Casey assigned each member to recruit at least one individual to the association. But not all members are recruiting equally because of fluctuations of interest and dedication within the association, Snider said.

‘Some members are just not as attracted to recruiting as other representatives are,’ she said.

The emphasis on gaining specific numbers has caused much debate within the assembly on the idea of quality versus quantity, said PJ Alampi, the Board of Elections and Membership chair. Although it would be ideal to fill all the seats, the new members should be quality, he said.

Snider said she believes not all representative seats have been filled, in part, because of a shortcoming on SA’s end.

‘It might be that we failed on the recruitment end. We just haven’t been as prominent on campus, and we haven’t been as good as promoting ourselves as we could be,’ Snider said.

Besides students’ lack of knowledge about SA, there is also a lack of balance in the students that actually do join SA. The School of Architecture, School of Education and School of Information Studies have zero representatives.
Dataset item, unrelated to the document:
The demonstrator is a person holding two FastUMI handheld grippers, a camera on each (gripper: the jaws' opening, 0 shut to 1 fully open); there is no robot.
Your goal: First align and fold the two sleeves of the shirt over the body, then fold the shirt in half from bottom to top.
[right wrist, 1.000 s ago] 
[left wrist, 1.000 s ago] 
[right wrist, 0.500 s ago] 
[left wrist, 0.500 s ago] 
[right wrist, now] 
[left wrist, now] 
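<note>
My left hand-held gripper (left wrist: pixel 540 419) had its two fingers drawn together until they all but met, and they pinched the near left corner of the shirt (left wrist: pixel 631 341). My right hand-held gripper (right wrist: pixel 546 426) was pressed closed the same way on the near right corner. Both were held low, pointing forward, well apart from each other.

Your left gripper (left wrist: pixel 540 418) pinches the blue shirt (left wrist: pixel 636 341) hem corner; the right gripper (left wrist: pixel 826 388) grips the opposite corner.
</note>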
The David B. Falk College of Sport and Human Dynamics only has two.

While the College of Arts and Sciences, S.I. Newhouse School of Public Communications and Martin J. Whitman School of Management are not full either, more members represent these schools and are closer to filling their school’s quota of seats. The L.C. Smith College of Engineering and Computer Science is the closest to full capacity with six of seven positions filled.

Kong, Academic Affairs Committee chair, attributed the imbalance to differences in the amount of student availability. She said SA has always had trouble recruiting students from the School of Architecture, specifically because heavier course loads make it difficult for them to take part in extracurricular activities.

She also said students may be more focused on student governments within their home colleges and not on the entire campus community.

Casey said that certain colleges, especially Arts and Sciences, have majors that link more to SA, which could be a reason for their heavier involvement.

‘But SA is more than just an interest in politics,’ Casey said.

Alampi, the Board of Elections and Membership chair, said that Casey wants to see increased representation for the functionality of SA and that filling every position would allow Casey to ‘leave his footprint’ on the organization’s history.

Alampi said he does not know the last time SA was operating at full capacity and doubted if it was ever full, but Casey’s recruitment push has increased numbers from last year. Alampi attributed the push for filling 100 percent of the seats strictly to Casey.

‘It is Neal’s idea, he spearheaded it. It is strictly him designing what his hopes and dreams are for the future of the assembly,’ Alampi said.